Un exemple frappant nous est fourni par le grec, avec ses deux conjugaisons en μι et en ω, que nous voyons en concurrence dès les plus anciens temps, mais avec un constant recul de la conjugaison en μι, un constant progrès de la conjugaison en ω.

La première est, sans aucun doute, la plus ancienne[1], comme elle est la plus compliquée et la plus difficile. Aussi est-ce une formation close, réduite à une centaine de verbes (à la vérité, très importants), dont le nombre n’augmente plus.
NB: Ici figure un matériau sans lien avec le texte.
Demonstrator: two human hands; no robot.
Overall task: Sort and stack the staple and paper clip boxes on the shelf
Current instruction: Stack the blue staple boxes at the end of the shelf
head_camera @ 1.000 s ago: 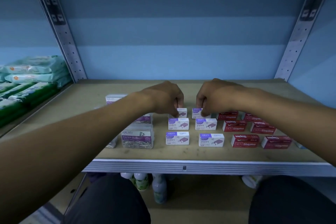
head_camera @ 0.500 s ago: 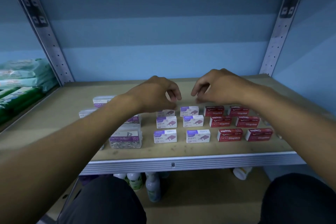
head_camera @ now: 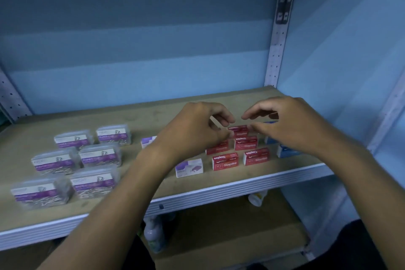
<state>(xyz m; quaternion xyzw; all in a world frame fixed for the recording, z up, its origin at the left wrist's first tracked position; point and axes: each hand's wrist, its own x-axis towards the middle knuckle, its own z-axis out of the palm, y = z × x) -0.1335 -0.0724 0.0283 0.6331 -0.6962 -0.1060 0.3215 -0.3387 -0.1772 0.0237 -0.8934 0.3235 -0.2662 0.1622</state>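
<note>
Six clear paper clip boxes [head_camera: 94, 153], five visible red staple boxes [head_camera: 225, 161]; both hands' fingers [head_camera: 223, 116] apart, empty.

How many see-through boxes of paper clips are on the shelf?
6, in two columns at the shelf's left end: back pair and, middle pair and, front pair and. No others show, though the arms could hide some.

Both forearms are bare, no sleeves, rings or watch visible; dark trousers cover the knees.
</note>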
Dès l’époque homérique, la conjugaison en μι est non seulement parquée, mais attaquée chez elle. À côté de δείκνυμι l’on voit se produire un verbe δεικνύω. Le verbe εἰμί, « être », fait au participe ὤν, sur le modèle de λύων. Le verbe εἶμι, « aller », fait à l’optatif ἴοιμι, sur le modèle de λύοιμι. Les verbes à redoublement, comme

  1. Quelques linguistes, en ces dernières années, ont soutenu que la conjugaison en μι était la plus moderne. Nous ne pouvons voir dans cette thèse qu’un ingénieux paradoxe, que la vue seule du latin aurait dû empêcher de naître.